We Leaned In. Now What?

Jasvinder Nakhwal.
Photographer: Anastasia Taylor-Lind for Bloomberg Businessweek.
Even for Facebook Inc. Chief Operating Officer Sheryl Sandberg, who spoke with Bloomberg Businessweek about the fifth anniversary of her book, Lean In, gender issues in the workplace are difficult to talk about. With the book, Sandberg was one of the earliest to raise the call to heed women’s voices, and to that end, she succeeded. In 2012, a year before the book’s release, a survey by the consulting firm McKinsey & Co. found that a little more than half of all U.S. companies considered it a priority to hire and retain women; today that number is 90 percent. Roughly a fifth of all major companies now teach employees about unconscious bias, or why, for example, ambitious men are said to have “leadership skills” but ambitious women are “bossy.”

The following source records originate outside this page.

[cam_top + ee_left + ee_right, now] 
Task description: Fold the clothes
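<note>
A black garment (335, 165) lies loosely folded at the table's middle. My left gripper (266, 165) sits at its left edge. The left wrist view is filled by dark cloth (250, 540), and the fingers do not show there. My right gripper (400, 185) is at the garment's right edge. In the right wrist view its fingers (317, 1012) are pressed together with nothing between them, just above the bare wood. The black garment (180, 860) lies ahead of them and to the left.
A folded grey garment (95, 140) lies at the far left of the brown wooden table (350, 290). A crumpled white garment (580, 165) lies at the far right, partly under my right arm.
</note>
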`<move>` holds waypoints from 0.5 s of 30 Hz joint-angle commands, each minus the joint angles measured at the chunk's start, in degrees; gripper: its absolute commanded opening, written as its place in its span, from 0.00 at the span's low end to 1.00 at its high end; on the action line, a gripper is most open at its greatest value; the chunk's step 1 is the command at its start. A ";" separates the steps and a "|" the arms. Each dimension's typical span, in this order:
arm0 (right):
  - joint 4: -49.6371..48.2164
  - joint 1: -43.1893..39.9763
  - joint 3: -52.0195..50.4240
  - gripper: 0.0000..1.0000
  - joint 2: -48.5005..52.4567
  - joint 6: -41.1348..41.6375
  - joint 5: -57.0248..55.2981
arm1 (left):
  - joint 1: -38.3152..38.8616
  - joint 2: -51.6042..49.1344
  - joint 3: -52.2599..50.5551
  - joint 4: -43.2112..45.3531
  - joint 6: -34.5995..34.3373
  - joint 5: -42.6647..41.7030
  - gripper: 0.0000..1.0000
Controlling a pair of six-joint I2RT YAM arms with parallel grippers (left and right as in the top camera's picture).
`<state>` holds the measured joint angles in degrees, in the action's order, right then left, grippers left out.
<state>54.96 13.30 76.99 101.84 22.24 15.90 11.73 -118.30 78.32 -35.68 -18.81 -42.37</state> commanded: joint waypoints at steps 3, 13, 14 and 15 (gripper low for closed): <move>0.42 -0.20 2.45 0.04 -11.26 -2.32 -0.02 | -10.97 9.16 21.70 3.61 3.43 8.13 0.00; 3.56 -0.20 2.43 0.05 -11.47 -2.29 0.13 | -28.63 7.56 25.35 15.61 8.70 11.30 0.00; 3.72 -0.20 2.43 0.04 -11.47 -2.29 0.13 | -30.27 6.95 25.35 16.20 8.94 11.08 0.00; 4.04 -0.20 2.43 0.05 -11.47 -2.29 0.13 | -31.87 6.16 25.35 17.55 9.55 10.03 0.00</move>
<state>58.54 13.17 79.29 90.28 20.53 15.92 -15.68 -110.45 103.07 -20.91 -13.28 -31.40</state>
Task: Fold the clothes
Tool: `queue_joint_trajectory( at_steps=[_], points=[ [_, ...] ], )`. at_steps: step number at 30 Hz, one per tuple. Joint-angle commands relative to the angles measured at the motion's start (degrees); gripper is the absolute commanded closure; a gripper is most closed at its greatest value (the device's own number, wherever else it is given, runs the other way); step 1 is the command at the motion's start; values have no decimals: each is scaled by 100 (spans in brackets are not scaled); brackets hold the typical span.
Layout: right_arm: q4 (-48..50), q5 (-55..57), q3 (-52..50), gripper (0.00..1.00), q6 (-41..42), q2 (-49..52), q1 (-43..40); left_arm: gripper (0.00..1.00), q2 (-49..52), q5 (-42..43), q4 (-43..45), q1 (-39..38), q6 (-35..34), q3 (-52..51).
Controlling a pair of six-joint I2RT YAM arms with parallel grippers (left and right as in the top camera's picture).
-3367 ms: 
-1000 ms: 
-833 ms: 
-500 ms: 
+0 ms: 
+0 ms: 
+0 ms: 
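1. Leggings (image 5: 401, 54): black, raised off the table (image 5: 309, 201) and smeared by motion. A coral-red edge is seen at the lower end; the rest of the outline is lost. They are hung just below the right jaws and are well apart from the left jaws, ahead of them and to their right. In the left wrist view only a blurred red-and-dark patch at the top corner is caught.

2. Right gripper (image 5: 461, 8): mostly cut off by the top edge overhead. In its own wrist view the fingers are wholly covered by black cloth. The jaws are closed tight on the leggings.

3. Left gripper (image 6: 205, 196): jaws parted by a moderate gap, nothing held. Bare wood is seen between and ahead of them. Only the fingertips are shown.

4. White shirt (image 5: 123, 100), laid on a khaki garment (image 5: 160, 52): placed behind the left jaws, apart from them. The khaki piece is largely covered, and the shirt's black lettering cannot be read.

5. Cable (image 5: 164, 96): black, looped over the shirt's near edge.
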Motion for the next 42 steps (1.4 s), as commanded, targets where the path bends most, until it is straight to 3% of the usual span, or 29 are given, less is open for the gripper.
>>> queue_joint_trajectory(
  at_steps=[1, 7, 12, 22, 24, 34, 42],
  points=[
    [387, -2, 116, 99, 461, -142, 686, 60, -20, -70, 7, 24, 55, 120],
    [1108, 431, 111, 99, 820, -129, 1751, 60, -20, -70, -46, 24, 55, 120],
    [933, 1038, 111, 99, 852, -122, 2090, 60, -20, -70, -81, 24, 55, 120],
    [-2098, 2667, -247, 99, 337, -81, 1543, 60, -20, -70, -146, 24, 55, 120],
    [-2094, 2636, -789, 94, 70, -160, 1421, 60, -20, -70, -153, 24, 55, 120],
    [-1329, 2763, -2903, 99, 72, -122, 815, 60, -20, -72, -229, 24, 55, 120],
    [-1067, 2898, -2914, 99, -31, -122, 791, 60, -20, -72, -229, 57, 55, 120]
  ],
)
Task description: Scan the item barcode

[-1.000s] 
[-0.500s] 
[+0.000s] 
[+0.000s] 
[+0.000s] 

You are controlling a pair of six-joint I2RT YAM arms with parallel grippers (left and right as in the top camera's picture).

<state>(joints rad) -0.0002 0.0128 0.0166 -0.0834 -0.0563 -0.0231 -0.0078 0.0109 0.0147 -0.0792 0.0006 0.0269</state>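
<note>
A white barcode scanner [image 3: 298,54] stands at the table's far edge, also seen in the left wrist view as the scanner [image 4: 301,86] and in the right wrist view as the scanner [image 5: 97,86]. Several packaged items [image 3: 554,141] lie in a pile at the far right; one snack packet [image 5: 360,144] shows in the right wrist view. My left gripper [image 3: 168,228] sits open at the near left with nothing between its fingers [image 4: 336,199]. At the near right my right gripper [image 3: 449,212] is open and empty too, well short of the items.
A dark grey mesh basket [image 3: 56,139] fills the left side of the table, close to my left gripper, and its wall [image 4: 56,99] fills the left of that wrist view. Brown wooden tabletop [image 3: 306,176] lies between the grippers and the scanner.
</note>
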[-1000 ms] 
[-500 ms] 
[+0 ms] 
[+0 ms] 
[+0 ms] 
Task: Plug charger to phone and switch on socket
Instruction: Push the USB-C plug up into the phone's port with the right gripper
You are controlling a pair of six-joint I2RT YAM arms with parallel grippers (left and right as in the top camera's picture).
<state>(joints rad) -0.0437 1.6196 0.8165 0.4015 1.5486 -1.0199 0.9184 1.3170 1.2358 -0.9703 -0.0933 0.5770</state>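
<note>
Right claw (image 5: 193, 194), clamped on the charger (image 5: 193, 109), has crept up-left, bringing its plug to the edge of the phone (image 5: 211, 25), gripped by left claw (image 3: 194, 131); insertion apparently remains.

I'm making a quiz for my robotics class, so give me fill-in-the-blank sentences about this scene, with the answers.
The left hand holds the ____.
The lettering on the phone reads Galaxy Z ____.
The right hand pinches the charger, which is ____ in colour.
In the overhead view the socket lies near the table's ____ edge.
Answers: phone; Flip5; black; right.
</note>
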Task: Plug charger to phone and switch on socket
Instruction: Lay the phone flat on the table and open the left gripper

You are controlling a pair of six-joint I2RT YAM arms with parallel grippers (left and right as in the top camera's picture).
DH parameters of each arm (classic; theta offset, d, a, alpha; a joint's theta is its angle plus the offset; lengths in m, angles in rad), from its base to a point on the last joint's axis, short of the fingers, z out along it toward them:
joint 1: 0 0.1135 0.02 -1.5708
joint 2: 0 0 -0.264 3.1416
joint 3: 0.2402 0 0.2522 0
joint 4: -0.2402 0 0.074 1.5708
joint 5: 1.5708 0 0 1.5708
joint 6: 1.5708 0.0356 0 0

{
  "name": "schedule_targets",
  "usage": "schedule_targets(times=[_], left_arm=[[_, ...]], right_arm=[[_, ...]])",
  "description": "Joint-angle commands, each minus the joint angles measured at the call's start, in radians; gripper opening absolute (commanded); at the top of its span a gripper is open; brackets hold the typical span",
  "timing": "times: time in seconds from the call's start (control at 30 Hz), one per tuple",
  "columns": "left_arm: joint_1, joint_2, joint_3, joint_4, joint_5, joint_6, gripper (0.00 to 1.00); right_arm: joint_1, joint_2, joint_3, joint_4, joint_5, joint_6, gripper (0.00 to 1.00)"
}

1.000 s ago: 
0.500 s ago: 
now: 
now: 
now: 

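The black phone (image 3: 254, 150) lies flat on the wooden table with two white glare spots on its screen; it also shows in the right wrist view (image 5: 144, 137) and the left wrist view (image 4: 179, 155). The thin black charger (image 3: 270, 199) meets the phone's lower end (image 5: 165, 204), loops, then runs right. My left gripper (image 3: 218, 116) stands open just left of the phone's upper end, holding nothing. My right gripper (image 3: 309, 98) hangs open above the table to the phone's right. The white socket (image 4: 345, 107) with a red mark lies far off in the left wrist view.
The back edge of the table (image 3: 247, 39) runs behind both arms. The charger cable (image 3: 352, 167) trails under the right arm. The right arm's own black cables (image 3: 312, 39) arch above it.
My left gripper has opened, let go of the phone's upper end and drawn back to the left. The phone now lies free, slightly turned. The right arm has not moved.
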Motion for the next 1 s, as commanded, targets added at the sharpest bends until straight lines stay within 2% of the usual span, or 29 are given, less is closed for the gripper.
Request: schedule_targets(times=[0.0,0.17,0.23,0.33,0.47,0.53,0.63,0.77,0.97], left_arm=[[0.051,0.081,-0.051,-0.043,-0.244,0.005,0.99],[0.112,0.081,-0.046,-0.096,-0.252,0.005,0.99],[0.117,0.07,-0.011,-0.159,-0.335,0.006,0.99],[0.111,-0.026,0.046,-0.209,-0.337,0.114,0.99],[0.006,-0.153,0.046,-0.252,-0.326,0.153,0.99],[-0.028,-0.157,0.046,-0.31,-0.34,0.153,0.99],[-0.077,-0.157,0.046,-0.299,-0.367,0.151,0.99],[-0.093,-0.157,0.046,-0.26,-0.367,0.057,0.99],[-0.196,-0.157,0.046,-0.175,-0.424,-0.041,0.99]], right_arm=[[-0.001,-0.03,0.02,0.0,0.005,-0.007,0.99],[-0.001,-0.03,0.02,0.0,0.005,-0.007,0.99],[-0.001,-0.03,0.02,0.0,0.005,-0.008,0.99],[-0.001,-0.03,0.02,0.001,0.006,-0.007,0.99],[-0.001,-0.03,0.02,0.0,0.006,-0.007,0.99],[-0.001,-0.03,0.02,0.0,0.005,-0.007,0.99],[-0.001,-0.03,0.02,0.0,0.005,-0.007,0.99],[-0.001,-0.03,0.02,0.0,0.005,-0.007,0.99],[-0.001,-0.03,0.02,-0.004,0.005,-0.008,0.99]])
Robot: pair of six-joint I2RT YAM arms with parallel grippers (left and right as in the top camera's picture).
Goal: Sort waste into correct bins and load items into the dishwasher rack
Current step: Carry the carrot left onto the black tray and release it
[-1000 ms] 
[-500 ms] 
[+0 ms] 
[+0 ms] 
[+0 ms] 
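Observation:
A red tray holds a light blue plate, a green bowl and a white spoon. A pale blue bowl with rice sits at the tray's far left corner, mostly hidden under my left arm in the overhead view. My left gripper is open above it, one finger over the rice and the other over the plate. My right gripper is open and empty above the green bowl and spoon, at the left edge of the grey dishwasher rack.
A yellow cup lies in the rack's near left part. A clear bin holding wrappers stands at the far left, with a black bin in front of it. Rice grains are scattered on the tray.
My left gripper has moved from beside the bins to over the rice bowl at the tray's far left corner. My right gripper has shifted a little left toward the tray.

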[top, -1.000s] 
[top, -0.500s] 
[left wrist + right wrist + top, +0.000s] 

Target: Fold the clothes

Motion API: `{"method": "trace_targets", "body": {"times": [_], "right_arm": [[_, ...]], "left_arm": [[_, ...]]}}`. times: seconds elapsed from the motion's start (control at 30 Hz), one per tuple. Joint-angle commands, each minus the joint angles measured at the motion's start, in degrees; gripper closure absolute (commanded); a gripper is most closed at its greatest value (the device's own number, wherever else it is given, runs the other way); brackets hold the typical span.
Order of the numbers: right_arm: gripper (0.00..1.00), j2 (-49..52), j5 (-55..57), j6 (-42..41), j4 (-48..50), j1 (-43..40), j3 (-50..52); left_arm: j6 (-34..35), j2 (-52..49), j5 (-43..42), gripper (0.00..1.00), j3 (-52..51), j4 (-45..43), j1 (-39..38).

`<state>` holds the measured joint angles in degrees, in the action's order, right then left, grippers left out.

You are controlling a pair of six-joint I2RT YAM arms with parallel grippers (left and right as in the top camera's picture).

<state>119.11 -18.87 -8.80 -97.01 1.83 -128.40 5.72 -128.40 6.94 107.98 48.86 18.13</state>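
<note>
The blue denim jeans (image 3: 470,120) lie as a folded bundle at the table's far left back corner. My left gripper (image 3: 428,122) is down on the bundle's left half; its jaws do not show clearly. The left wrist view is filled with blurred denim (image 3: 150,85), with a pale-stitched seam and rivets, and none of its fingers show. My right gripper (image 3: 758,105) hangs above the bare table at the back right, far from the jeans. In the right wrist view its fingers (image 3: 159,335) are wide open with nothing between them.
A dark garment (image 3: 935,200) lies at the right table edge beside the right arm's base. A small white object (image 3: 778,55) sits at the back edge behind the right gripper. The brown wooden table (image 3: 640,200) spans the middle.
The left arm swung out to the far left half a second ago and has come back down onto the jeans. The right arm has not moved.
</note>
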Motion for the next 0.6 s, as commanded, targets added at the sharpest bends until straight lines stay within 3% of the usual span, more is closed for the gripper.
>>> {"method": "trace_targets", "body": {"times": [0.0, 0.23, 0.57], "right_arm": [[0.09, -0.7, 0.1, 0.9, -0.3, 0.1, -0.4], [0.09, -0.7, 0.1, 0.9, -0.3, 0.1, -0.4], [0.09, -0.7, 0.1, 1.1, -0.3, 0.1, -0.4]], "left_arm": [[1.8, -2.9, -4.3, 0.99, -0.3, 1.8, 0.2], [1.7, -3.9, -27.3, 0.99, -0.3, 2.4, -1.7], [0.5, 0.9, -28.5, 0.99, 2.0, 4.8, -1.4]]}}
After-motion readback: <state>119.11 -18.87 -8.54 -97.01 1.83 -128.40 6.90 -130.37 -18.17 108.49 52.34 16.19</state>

Many women have stories that, like these statistics, point to incremental change. But in the aggregate, there’s still much work to be done. Worldwide, gender-based pay disparity has hardly budged; ditto the amount of housework women are expected to perform, the number of U.S. companies offering paid family leave, and the number of women CEOs in the Fortune 500. “We had a lot of work to do then, and we have a lot of work to do now,” Sandberg says. “Until we started talking about it, I think people didn’t quite realize how slow the progress was.”